◆ What to do ◆
From the listing below, copy only the lines running from the line that contains "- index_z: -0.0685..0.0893" to the line that contains "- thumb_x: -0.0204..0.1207", both included.

◆ Stored data ◆

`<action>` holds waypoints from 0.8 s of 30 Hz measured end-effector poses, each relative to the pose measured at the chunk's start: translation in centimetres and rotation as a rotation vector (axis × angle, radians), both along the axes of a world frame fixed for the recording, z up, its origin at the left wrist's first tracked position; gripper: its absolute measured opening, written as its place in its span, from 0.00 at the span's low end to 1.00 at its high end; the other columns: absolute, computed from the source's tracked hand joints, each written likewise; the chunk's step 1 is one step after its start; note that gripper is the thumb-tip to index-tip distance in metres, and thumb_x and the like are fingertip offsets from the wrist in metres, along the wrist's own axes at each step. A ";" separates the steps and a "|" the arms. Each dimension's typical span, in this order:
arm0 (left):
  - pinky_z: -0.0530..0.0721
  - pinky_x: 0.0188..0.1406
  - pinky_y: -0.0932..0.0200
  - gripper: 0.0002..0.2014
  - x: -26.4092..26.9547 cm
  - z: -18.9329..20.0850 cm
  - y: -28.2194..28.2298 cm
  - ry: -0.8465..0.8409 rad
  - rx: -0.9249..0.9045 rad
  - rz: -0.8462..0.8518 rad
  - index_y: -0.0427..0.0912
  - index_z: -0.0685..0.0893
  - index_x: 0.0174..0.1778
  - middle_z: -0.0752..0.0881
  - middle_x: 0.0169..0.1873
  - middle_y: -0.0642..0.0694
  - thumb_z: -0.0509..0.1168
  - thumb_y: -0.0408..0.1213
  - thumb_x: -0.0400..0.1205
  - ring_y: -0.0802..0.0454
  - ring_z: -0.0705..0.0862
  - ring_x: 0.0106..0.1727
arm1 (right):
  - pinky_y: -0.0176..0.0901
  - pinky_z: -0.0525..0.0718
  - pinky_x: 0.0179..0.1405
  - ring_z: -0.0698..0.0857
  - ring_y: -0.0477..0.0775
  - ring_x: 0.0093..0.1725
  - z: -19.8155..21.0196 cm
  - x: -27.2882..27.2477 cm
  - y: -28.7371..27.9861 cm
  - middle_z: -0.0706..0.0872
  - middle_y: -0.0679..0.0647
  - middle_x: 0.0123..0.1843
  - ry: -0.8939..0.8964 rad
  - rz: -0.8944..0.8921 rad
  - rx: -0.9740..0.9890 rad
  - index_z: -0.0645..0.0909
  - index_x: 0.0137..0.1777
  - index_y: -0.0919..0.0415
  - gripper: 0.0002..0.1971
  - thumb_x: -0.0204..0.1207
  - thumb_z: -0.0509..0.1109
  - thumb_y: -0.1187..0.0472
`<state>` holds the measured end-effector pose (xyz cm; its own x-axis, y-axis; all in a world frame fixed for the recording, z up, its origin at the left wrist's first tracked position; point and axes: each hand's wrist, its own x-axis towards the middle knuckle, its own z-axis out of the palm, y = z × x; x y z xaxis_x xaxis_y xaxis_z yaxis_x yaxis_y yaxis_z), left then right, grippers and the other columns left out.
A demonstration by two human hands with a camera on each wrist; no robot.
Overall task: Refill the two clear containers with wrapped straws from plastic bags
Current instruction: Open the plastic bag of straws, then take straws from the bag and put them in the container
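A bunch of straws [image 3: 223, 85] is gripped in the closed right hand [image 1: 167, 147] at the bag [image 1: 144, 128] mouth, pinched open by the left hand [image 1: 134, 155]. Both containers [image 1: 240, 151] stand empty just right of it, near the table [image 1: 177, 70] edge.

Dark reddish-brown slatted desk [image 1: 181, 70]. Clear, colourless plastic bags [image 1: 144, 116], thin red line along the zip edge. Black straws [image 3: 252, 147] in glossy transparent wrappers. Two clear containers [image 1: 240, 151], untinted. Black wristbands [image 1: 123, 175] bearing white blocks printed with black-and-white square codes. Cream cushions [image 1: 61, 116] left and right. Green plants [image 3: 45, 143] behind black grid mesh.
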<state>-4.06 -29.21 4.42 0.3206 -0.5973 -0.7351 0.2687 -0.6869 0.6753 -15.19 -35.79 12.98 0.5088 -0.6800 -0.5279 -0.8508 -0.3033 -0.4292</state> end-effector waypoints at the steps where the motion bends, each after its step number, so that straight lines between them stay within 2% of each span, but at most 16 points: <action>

◆ Result of the exercise ◆
  - index_z: -0.0685..0.0893
  - index_x: 0.0174..0.1778
  - middle_z: -0.0752..0.0881
  - middle_x: 0.0169..0.1873
  - middle_y: -0.0642..0.0694
  - thumb_z: -0.0509..0.1168
  - thumb_y: -0.0408..0.1213
  - thumb_x: -0.0400..0.1205
  - ring_y: -0.0802..0.0454
  - ring_z: -0.0705..0.0862
  - ring_x: 0.0106..0.1727
arm1 (right):
  - pinky_y: -0.0176..0.0901
  - pinky_z: -0.0525..0.0718
  - pinky_x: 0.0179..0.1405
  - ring_z: -0.0698..0.0857
  - ring_y: -0.0477..0.0775
  - ring_x: 0.0093..0.1725
  - z: -19.8155..21.0196 cm
  - x: -27.2882..27.2477 cm
  - y: -28.7371..27.9861 cm
  - middle_z: -0.0706..0.0872
  - middle_y: -0.0679..0.0647
  - middle_x: 0.0123..0.1843
  - ry: -0.8939..0.8964 rad
  - rz: -0.8944..0.8921 rad
  - rx: -0.9740..0.9890 rad
  - index_z: -0.0645..0.0909
  - index_x: 0.0137..0.1777
  - index_y: -0.0919..0.0415
  - gripper: 0.0002..0.1971
  - thumb_x: -0.0204..0.1207

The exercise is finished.